Go over the data and work out how many lines include the word "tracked". Give that number only.

------------------------------------------------------------

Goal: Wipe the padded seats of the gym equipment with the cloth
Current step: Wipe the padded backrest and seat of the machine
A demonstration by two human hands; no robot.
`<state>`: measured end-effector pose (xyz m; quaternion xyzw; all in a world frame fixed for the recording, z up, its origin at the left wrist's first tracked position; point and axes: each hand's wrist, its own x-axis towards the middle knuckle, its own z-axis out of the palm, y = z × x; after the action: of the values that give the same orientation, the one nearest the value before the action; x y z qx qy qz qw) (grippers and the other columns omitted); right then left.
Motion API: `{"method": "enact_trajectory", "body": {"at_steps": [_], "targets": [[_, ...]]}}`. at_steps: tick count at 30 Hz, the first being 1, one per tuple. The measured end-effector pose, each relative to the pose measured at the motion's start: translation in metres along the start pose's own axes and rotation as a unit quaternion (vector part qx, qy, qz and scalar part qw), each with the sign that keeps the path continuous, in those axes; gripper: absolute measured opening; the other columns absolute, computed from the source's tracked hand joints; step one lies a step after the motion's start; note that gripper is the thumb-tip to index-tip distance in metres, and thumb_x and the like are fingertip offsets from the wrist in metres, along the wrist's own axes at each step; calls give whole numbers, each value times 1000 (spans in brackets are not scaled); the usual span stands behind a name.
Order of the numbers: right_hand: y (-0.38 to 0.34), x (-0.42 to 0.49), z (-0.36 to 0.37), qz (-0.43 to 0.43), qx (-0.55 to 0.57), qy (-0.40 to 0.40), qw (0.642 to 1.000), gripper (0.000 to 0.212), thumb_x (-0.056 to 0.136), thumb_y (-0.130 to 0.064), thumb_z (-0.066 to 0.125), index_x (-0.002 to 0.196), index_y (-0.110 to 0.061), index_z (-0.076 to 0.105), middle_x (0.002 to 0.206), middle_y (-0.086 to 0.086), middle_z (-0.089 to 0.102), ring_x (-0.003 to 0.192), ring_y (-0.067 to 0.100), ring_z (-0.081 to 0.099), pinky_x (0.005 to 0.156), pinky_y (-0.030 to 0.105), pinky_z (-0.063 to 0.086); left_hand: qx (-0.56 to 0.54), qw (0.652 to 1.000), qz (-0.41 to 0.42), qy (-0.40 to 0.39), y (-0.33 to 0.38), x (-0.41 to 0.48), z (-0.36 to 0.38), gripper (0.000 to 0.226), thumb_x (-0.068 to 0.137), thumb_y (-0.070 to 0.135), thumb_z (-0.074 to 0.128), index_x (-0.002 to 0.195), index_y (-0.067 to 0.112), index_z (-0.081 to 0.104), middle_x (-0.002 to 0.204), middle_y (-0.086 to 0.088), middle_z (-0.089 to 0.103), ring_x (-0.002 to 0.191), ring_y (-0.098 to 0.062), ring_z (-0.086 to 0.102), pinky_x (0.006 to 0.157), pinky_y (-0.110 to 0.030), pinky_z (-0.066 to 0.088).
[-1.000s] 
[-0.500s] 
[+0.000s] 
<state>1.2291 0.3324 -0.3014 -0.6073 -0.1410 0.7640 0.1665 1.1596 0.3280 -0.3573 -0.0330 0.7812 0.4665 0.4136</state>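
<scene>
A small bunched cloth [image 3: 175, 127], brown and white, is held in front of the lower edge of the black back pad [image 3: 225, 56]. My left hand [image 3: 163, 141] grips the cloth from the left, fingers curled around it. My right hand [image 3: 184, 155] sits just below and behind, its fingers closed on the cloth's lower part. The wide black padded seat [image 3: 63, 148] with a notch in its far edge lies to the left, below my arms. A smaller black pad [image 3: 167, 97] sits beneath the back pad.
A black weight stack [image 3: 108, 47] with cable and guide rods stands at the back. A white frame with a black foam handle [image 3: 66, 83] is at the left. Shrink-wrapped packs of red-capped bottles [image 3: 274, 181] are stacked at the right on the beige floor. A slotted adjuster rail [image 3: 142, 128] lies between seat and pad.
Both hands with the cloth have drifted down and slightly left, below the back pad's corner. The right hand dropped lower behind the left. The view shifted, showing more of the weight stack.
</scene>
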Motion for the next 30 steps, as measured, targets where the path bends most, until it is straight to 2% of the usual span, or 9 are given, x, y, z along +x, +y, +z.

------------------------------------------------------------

> Response:
2